La Lista

La chiamano Listaouting.
La prima cosa che ho provato è soddisfazione. Lo ammetto.
Ma non perché mi interessa chi va con chi, ma per giustizia.
Non si può inneggiare all'odio di chi è diverso da te, non si può nemmeno essere ipocriti quando sei una persona (non un personaggio) pubblica che dice falsità.
Seguendo gli eventi poi, ho pensato, forse mi sbaglio.

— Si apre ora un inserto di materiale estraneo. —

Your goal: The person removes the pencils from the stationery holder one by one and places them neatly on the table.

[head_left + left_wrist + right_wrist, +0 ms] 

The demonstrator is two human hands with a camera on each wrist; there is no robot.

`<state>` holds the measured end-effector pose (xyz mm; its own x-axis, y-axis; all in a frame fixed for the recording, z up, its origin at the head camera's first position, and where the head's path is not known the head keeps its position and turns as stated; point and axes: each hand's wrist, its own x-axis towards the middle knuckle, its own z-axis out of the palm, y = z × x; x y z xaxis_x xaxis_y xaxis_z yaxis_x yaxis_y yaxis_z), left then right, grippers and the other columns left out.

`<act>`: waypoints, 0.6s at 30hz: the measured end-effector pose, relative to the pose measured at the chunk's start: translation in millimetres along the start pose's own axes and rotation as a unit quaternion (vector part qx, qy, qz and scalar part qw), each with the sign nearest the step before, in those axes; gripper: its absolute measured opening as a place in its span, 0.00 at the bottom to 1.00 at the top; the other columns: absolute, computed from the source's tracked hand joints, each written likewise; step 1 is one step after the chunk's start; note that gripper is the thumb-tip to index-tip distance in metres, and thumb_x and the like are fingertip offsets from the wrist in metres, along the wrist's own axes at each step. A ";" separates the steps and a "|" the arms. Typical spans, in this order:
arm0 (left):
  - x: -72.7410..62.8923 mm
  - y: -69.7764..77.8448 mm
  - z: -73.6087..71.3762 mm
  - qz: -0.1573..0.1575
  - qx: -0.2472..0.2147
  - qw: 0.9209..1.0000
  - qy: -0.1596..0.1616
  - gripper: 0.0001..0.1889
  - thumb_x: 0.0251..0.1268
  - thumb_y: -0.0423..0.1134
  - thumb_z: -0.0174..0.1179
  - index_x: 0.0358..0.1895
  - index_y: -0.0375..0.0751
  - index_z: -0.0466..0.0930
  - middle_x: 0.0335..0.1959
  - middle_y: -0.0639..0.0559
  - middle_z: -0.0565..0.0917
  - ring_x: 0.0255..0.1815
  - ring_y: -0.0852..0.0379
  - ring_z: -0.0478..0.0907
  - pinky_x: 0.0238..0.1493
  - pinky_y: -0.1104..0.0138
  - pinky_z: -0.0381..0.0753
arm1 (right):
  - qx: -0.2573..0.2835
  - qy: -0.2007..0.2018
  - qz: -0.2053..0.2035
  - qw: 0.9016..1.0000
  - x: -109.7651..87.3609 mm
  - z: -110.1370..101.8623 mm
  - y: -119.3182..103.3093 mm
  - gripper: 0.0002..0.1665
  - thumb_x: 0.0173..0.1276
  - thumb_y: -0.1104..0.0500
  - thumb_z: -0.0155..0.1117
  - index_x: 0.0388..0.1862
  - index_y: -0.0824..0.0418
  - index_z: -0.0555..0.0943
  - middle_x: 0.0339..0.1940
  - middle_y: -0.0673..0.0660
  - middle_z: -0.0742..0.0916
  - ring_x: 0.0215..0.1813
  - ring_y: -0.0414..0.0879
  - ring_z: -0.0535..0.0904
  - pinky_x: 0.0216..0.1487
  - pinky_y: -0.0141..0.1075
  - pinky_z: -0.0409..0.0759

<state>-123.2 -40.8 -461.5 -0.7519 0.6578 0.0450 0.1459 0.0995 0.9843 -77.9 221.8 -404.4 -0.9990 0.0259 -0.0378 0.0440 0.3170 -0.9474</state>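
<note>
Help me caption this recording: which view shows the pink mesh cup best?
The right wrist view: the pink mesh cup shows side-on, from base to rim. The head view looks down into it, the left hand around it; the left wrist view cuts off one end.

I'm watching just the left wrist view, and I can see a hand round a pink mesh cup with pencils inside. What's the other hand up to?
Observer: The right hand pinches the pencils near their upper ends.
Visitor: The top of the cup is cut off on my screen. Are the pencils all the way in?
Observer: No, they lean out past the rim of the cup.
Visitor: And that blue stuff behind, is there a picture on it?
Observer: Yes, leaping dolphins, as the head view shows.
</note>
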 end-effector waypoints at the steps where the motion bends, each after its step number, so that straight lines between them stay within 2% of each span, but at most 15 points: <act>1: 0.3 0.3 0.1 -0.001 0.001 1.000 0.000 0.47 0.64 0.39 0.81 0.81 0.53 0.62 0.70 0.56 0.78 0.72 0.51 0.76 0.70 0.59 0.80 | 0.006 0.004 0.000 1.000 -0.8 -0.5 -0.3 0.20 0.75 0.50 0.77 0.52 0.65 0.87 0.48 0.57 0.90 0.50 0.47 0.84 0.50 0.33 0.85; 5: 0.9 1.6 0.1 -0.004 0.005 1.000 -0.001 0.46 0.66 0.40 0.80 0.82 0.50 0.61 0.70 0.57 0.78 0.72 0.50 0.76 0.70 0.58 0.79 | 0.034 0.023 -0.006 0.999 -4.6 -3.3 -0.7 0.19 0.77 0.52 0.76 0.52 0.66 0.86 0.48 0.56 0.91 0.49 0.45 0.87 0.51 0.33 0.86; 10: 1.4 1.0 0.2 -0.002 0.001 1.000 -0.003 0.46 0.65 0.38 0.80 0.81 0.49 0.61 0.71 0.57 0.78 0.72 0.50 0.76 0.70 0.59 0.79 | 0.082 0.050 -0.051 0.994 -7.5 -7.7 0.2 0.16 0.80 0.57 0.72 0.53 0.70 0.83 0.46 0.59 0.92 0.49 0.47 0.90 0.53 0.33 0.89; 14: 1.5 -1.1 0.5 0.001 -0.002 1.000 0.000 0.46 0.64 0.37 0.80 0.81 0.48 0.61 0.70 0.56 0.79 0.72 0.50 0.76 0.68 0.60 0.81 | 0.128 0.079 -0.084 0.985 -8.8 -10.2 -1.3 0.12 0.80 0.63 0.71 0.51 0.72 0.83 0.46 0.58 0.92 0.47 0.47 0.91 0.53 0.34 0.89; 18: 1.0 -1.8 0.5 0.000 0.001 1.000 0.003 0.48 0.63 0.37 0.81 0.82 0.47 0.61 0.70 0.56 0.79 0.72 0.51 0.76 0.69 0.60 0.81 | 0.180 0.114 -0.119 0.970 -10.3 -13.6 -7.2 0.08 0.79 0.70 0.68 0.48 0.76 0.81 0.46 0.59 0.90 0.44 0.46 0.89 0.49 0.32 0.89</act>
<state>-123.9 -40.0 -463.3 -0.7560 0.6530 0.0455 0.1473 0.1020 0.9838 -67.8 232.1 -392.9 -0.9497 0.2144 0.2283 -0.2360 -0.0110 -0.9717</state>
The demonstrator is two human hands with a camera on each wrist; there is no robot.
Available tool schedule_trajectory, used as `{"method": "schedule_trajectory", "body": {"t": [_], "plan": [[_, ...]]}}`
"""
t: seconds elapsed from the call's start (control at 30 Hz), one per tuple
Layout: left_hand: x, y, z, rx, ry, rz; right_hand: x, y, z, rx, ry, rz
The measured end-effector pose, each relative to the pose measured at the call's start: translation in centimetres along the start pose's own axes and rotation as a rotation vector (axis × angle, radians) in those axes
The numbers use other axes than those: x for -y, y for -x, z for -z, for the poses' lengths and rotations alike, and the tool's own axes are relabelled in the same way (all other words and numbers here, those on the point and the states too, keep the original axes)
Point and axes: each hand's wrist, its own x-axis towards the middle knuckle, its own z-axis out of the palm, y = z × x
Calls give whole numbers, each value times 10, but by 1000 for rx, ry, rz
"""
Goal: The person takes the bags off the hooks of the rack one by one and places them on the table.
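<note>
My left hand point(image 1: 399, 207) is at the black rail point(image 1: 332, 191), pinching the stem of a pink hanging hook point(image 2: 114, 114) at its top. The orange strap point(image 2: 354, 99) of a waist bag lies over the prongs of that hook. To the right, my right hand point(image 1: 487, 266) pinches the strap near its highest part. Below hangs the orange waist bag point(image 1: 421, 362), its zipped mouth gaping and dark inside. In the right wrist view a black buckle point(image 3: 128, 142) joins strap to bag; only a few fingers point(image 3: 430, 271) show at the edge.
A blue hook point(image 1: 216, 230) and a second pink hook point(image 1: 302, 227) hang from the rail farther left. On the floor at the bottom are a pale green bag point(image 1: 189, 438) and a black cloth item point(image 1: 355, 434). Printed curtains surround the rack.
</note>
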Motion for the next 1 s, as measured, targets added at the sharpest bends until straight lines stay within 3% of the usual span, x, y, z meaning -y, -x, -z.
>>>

Se c'è tanta gente che stimo che dice che non è giusto, allora forse mi devo fermare a riflettere.
ho riflettuto.
Non è la lista dei nazisti.
Non è nemmeno un'offesa.
Mi hanno detto: sei lesbica.
Ho risposto, purtroppo no.
Per me diffamazione non vuol dire solo che non è vero, ma che offende.
Non si è offeso nessuno.
Vero o non vero che sia.
Il punto è che con la storia dell'essere migliori di coloro che denigrano, gli stiamo facendo fare quel che vogliono.
No, non voglio essere migliore. Mi butto nel fango insieme a te.
Se fai parte del mio governo, se in qualche modo mi danneggi, allora mi butto nel fango e lotto sporcandomi.